After graduating from the School of the Museum of Fine Arts Boston and receiving a Traveling Scholarship her work has been exhibited in a variety of venues including the Genovese Sullivan Gallery, the Mills Gallery at the Boston Center for the Arts, the Trustman Gallery at Simmons College, the Maine Center for Contemporary Art, the New England School of Art and Design and most recently the Essex Art Center. Her buoyant, color-rich art occupies a space somewhere between two and three dimensions and is in the collections of Wellington Management, Meditech, Simmons College as well as many private collections.
MiYoung Sohn 230420 (Spring Training) 12 x 9"
MIYOUNG SOHN was first introduced to Provincetown as a Visual Arts Fellow at the Fine Arts Work Center in 2001-2003. She recently relocated from New York to serve as the Visual Arts Fellowship Coordinator at FAWC (2021-2022) and currently lives and works in Provincetown.

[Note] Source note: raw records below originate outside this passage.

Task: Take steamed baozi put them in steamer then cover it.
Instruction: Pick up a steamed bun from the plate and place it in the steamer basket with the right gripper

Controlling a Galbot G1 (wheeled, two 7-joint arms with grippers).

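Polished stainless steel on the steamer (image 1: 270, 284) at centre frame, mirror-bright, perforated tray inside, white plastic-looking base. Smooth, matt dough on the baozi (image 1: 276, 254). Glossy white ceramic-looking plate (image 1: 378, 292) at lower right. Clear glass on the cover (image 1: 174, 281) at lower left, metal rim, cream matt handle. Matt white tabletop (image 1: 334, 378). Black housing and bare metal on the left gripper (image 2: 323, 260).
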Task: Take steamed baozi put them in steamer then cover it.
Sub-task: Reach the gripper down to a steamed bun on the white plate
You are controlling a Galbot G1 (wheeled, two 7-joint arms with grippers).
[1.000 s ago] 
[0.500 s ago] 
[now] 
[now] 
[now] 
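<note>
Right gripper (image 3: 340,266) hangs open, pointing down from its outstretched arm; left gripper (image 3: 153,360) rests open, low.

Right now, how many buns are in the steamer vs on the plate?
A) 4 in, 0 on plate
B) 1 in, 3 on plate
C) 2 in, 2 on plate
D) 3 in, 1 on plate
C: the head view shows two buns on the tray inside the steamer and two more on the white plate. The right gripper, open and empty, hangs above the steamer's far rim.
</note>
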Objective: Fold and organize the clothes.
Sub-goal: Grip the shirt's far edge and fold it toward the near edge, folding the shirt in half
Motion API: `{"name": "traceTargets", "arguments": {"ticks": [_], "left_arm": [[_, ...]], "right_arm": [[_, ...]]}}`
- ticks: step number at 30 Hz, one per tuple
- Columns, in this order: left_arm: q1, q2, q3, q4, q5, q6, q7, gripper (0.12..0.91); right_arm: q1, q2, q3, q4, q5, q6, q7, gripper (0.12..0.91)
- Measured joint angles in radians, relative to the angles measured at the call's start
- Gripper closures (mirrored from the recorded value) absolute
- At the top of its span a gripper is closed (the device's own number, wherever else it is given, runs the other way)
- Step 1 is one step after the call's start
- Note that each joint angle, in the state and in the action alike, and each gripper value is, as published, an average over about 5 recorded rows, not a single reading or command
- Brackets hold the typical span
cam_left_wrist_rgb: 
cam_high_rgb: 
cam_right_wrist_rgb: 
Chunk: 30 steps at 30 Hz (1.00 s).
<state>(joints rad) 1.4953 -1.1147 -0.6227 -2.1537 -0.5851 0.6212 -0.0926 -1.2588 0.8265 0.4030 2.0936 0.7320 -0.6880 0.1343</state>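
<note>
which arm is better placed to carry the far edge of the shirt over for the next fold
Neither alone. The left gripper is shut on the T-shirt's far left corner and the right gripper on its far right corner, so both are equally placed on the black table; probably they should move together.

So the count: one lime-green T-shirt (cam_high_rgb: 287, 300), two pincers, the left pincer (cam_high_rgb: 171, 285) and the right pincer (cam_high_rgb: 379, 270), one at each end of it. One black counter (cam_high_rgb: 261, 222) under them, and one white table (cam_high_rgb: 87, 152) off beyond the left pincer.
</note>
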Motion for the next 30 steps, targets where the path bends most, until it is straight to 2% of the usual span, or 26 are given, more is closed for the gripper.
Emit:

MiYoung (b. Busan, South Korea) came to the United States alone as a child and spent her adolescence in Northern Virginia. She received her BFA from Parsons School of Design and received her MFA in Sculpture from Yale University School of Art. Her most recent solo exhibition was at the Provincetown Arts Society at The Mary Heaton Vorse House. Sohn’s work was exhibited at venues such as PAAM, Provincetown, MA; Hudson D. Walker Gallery, Provincetown, MA; Transmitter Gallery, Brooklyn, NY; Smack Mellon, Brooklyn, NY; MoMA PS1, Queens, NY; Bronx Museum of the Arts, Bronx, NY and Hudson River Museum, Hudson, NY. She was a recipient of Mass Cultural Council Grant, Skowhegan School of Painting and Sculpture Fellowship, Fine Arts Work Center Visual Arts Fellowship for two consecutive years and Lower Manhattan Cultural Council Workspace. Her work was discussed in publications such as The New York Times, Harper's Bazaar, Boston Globe, New York Magazine, Time Out New York, and Cape Cod Life.
 
For this exhibition we are thrilled to present and project consisting of new small collages on paper.  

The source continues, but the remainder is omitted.